Cohen M C, Drut R M, Drut R
Department of Pathology, Hospital de Niños "Superiora Sor María Ludovica," 1900 La Plata, Argentina.
Pediatr Dev Pathol. 1999 Nov-Dec;2(6):531-6. doi: 10.1007/s100249900158.
Neonatal interstitial pulmonary emphysema (IPE) is a well-characterized lesion usually presenting in preterm newborns as a complication of respiratory distress syndrome and/or assisted ventilation. Occasionally, IPE may occur spontaneously in infants with no underlying pulmonary disease.

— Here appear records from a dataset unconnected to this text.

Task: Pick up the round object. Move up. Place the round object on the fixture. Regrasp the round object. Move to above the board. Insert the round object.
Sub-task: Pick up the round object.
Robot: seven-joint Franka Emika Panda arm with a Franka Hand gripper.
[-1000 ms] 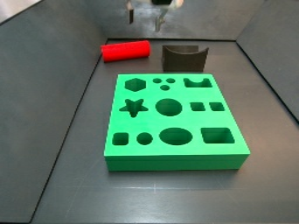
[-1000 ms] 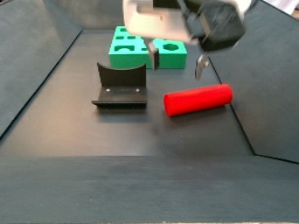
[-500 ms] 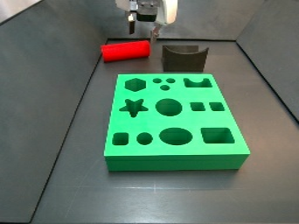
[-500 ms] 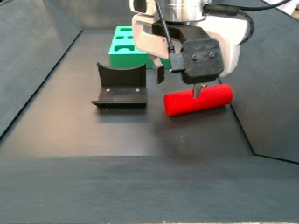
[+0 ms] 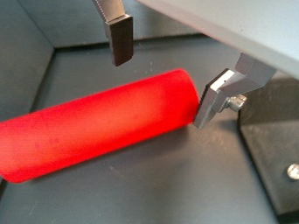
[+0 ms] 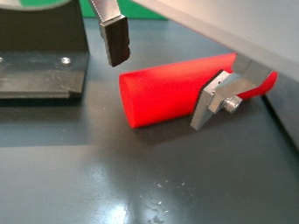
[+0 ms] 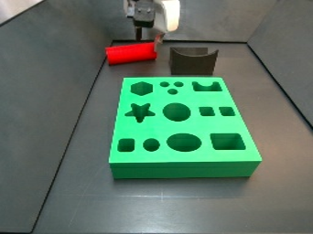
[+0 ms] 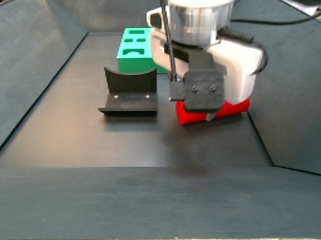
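The smooth red plastic-looking cylinder peg lying on the floor has a soft satin sheen. Low around it, the gripper shows flat brushed-silver metal fingers with matt dark pads, standing apart on either side of it. The dark grey floor is dull, with faint reflections. The dark fixture looks matt black; the bright green board looks like smooth matt plastic.

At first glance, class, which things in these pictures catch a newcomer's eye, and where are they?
The smooth bright red cylinder peg lies on the dark floor at the far end, with the gripper lowered over it, jaws open on either side. The large flat green board with shaped holes fills the middle, the small dark notched fixture beyond it.
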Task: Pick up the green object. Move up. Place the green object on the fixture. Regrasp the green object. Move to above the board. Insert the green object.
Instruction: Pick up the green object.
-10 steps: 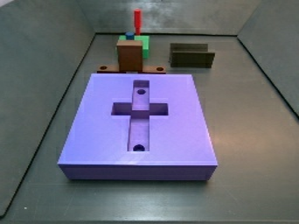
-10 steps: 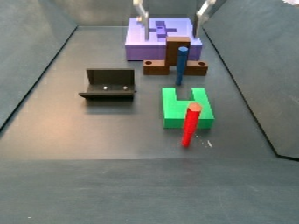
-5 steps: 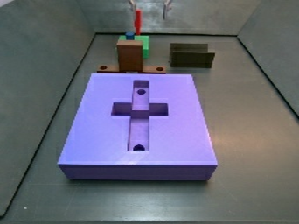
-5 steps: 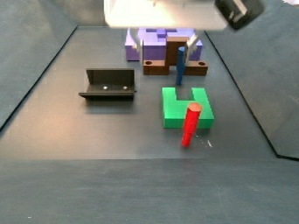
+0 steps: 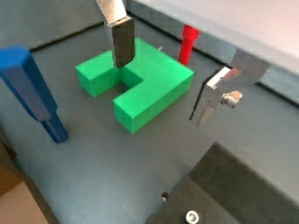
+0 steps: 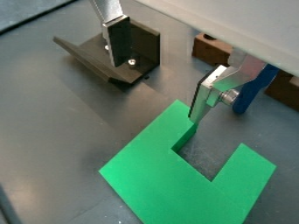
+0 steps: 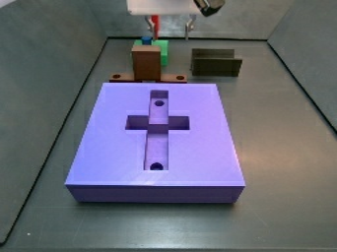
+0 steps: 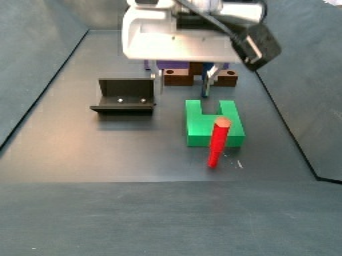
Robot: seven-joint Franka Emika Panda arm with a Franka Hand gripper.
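One green object (image 5: 135, 83), one fixture (image 8: 123, 97), one board (image 7: 158, 138), one gripper (image 5: 163, 74).

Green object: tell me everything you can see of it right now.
The green object is a bright green, matte, plastic-looking U-shaped block with two short prongs and a square notch. It lies flat on the dark floor, apparently untouched. The gripper hangs open above it, fingers straddling it. A thin red peg stands at its edge; the fixture sits apart.

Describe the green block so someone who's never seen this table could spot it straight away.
Beyond the big purple board stands a brown block; the green object lies on the floor just past it, under the open pincer. It is the only bright green, U-shaped piece, beside a thin red peg.
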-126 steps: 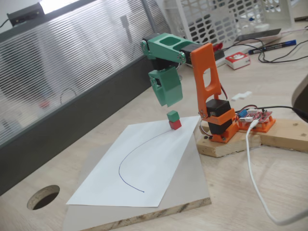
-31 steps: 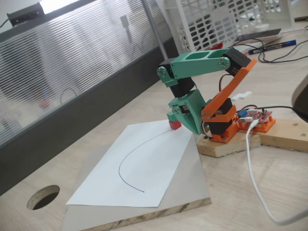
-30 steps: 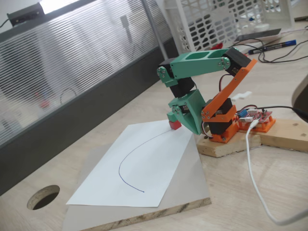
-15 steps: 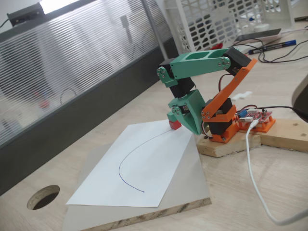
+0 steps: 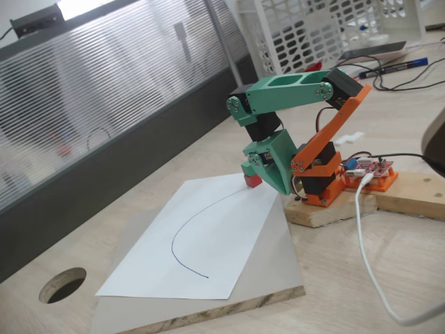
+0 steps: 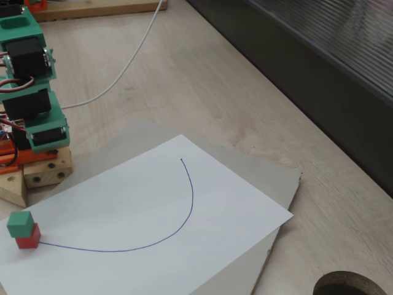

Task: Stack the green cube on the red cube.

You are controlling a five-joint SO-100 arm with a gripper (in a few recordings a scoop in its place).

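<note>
green cube (image 6: 19,222) atop red cube (image 6: 27,237) — pincer (image 5: 268,167) hides it elsewhere

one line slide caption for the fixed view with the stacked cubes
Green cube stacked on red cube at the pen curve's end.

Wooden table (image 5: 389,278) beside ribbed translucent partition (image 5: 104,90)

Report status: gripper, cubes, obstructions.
Gripper folded low beside the stack, jaw state unclear. Green cube sits on red cube, on the paper. Nothing in the way.
</note>
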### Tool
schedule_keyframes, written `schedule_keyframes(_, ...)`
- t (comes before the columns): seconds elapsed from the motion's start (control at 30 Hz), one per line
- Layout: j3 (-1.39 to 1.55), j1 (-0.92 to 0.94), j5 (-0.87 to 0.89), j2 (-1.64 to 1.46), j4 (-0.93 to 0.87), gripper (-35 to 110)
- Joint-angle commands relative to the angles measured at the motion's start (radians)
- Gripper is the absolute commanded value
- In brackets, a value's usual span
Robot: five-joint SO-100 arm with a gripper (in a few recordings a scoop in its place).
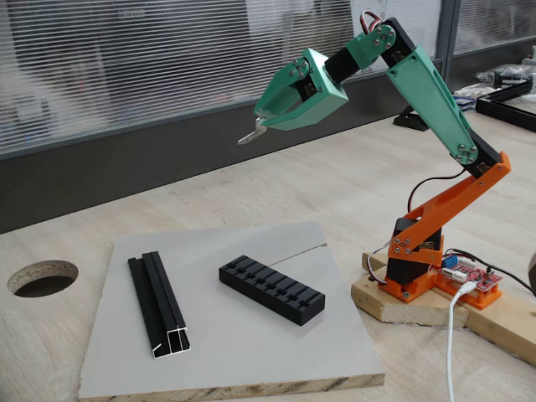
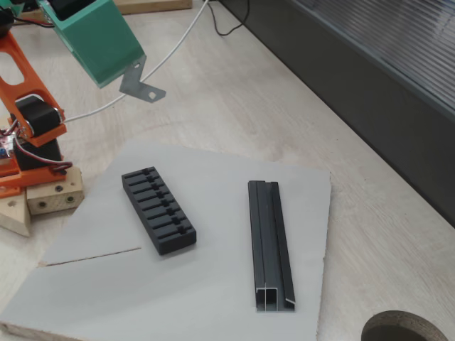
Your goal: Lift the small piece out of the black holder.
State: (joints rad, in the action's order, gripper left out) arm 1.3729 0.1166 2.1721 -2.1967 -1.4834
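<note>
Hanging high in the air over the wooden table, the green gripper pinches the small piece at its tip. In both fixed views the little silvery tab sticks out from the closed fingers, well above everything below it. In the other fixed view the gripper is cut off at the top edge, and the small piece looks bent, with tiny holes in it. How the fingers press on it is hard to make out, because the green shell hides them.

The black holder lies flat on the grey board, well apart from the gripper. Its row of slots runs across the top. I cannot tell if anything sits deep in the slots, since they are dark.

Beside the holder, but not touching it, lies the long black rail, also on the board. Its near end shows a hollow, shiny cut.

The orange base of the arm stands on a wooden block just beside the board. A round hole in the table is partly cut off in one fixed view.
</note>
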Motion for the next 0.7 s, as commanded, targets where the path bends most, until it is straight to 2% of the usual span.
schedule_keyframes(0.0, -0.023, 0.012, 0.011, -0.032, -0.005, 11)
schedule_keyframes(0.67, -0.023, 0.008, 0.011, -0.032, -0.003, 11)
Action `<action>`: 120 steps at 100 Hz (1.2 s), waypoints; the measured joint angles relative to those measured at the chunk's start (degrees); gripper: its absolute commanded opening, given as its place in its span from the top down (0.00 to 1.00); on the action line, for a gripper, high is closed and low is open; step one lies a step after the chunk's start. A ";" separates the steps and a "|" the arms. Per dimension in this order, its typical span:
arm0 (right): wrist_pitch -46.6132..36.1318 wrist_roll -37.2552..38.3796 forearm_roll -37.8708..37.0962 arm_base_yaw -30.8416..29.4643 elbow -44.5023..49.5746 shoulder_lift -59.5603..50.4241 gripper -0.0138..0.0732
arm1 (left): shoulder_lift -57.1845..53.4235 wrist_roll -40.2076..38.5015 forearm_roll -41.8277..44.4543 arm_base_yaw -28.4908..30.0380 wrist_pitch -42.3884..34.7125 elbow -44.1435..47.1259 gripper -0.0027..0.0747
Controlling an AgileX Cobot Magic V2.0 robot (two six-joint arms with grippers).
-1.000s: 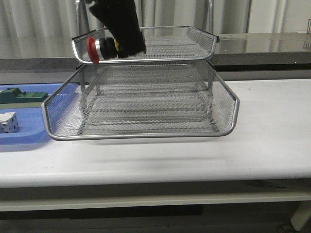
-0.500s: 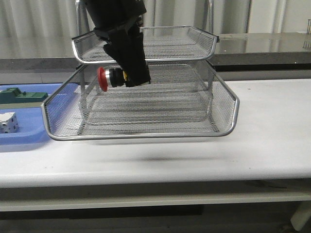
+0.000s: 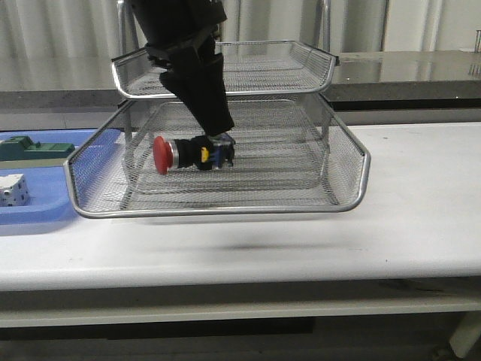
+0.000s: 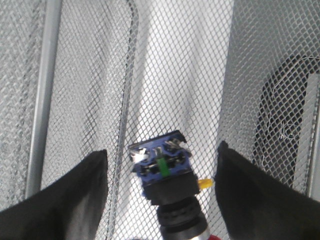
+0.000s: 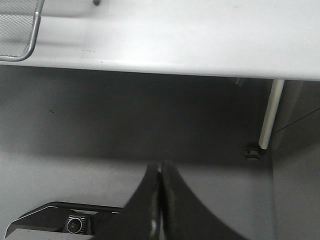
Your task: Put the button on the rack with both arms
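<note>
The button [image 3: 188,154] lies sideways, red cap to the left, low in the pulled-out middle tray of the silver wire rack [image 3: 362,169]. My left gripper [image 3: 218,129] hangs just above the button's blue end. In the left wrist view the left gripper [image 4: 162,149] is open, and the button [image 4: 167,172] sits between its black fingers [image 4: 80,195] with mesh showing on both sides, touching neither. My right gripper [image 5: 160,167] is shut with nothing in it, down below the table edge, and does not show in the front view.
A flat blue tray [image 3: 37,207] at the left of the rack holds a white cube [image 3: 11,188] and a green block [image 3: 34,148]. The rack's top tray [image 3: 331,64] sits right beside the left arm. A table leg [image 5: 267,120] appears in the right wrist view.
The left gripper came down from the top tray's front rim to the middle tray with the button. The button now sits below the fingertips, let go.
</note>
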 measured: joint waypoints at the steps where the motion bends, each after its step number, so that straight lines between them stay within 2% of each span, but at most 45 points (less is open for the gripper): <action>1: 0.00 0.00 0.00 0.00 0.00 0.00 0.91 | 0.00 0.00 0.00 0.00 0.00 0.00 0.38; 18: 0.00 0.00 0.00 0.00 0.00 0.00 0.91 | -1.51 0.00 0.00 0.00 1.06 0.04 0.38; 37: 0.00 0.00 0.00 0.00 0.00 0.00 0.91 | -9.65 -2.22 0.09 0.00 4.44 0.13 0.38; 51: 0.00 0.00 0.00 0.00 0.00 0.00 0.91 | -16.64 -8.67 3.92 0.53 6.24 0.13 0.38; 62: 0.00 0.00 0.00 0.00 0.00 0.00 0.91 | -21.00 -16.72 9.85 2.34 6.60 0.13 0.38; 77: 0.00 0.00 0.00 0.00 0.00 0.00 0.91 | -25.74 -26.78 13.30 7.90 6.94 0.25 0.39; 92: 0.00 0.00 0.00 0.00 0.00 0.00 0.91 | -29.85 -31.86 13.76 15.33 6.94 2.85 0.40; 107: 0.00 0.00 0.00 0.00 0.00 0.00 0.91 | -35.26 -35.07 13.76 23.25 6.82 10.64 0.40; 120: 0.00 0.00 0.00 0.00 0.00 0.00 0.91 | -41.28 -36.23 12.91 27.50 3.62 20.68 0.40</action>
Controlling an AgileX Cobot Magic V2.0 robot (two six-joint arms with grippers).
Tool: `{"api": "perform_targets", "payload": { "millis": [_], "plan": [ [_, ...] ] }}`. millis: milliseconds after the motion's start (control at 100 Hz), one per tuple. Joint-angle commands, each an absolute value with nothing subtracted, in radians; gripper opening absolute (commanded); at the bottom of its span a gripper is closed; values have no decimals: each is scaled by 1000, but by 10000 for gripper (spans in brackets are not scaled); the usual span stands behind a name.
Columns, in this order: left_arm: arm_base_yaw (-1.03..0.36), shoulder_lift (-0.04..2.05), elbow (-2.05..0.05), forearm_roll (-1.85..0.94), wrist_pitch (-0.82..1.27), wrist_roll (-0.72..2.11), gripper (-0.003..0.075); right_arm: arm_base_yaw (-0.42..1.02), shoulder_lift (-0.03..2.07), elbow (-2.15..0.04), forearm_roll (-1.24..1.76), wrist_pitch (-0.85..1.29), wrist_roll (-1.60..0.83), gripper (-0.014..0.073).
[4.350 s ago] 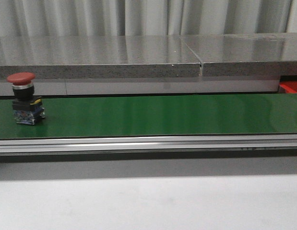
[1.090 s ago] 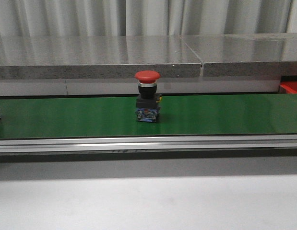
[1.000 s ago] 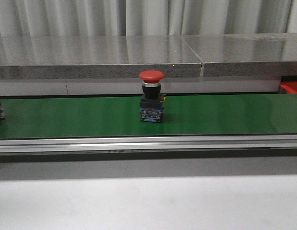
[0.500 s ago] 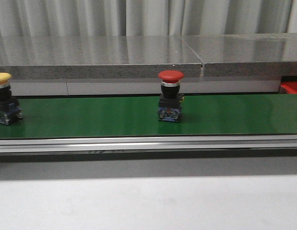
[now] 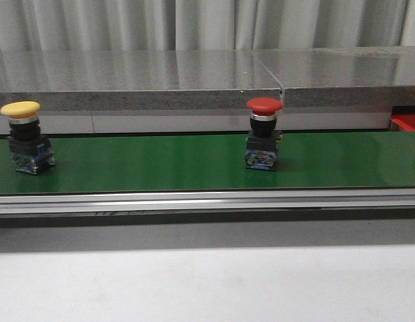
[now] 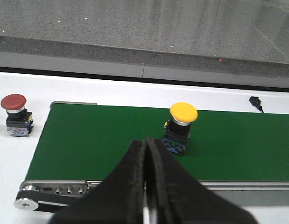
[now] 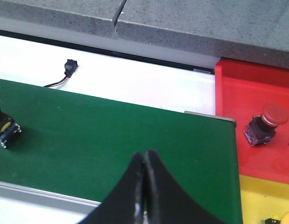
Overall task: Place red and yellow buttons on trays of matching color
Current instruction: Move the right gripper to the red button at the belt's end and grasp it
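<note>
Front view: I'm seeing a red button [image 5: 263,134] sitting upright mid belt [image 5: 160,164] and a yellow button [image 5: 25,137] near the belt's left end. Both look rigid, small, top-heavy: wide smooth cap on a boxy base. I'm judging the cap slippery and would be pinching the black collar or base. No arms in frame, and only a corner of the red tray [image 5: 407,121] is showing.

Left wrist view: left gripper [image 6: 146,149] is clenched, holding nothing, hanging above the near belt edge. Yellow button [image 6: 181,127] is just beyond it; another red button [image 6: 15,115] is standing off the belt end.

Right wrist view: right gripper [image 7: 143,163] is clenched too, empty. One red button [image 7: 264,123] is lying tilted in the red tray [image 7: 233,93]; yellow tray [image 7: 256,196] is cut off, the belt button barely visible at the frame edge
</note>
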State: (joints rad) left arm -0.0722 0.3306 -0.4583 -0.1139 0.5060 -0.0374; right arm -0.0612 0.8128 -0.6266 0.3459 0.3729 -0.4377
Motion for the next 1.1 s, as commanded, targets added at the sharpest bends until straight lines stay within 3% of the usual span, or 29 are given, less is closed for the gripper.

Persistence of IPE (PIPE) may be diffuse or localized. Localized PIPE usually presents as multiple cysts 0.3 to 3 cm in one or more lobes of the lung. In this report, we describe four cases of unilocular large cysts (up to 5 cm in diameter) partially lined by uni- and multinucleated histiocytes in a foreign body type reaction and showing gas dissection of the surrounding parenchyma (present in case 1). These histological features favored the diagnosis of PIPE and the cases were interpreted as such, since no other clear-cut diagnosis could be defined. However, because the lesion was limited to one lobe, and the children were full term, asymptomatic at birth and without history of respiratory distress or assisted ventilation, differential diagnosis with other pulmonary cystic lesions of infancy is mandated.
新生儿间质性肺气肿(IPE)是一种特征明确的病变,通常在早产儿中作为呼吸窘迫综合征和/或辅助通气的并发症出现。偶尔,IPE也可能在无潜在肺部疾病的婴儿中自发发生。持续性间质性肺气肿(PIPE)可能是弥漫性的或局限性的。局限性PIPE通常表现为肺的一个或多个叶中出现多个直径为0.3至3厘米的囊肿。在本报告中,我们描述了4例单房大囊肿(直径达5厘米)的病例,囊肿部分内衬有单核和多核组织细胞,呈异物型反应,并显示周围实质有气体剥离(病例1中存在)。这些组织学特征支持PIPE的诊断,由于无法明确其他明确诊断,因此将这些病例解释为PIPE。然而,由于病变局限于一个叶,且患儿为足月儿,出生时无症状,无呼吸窘迫或辅助通气史,因此必须与婴儿期其他肺囊性病变进行鉴别诊断。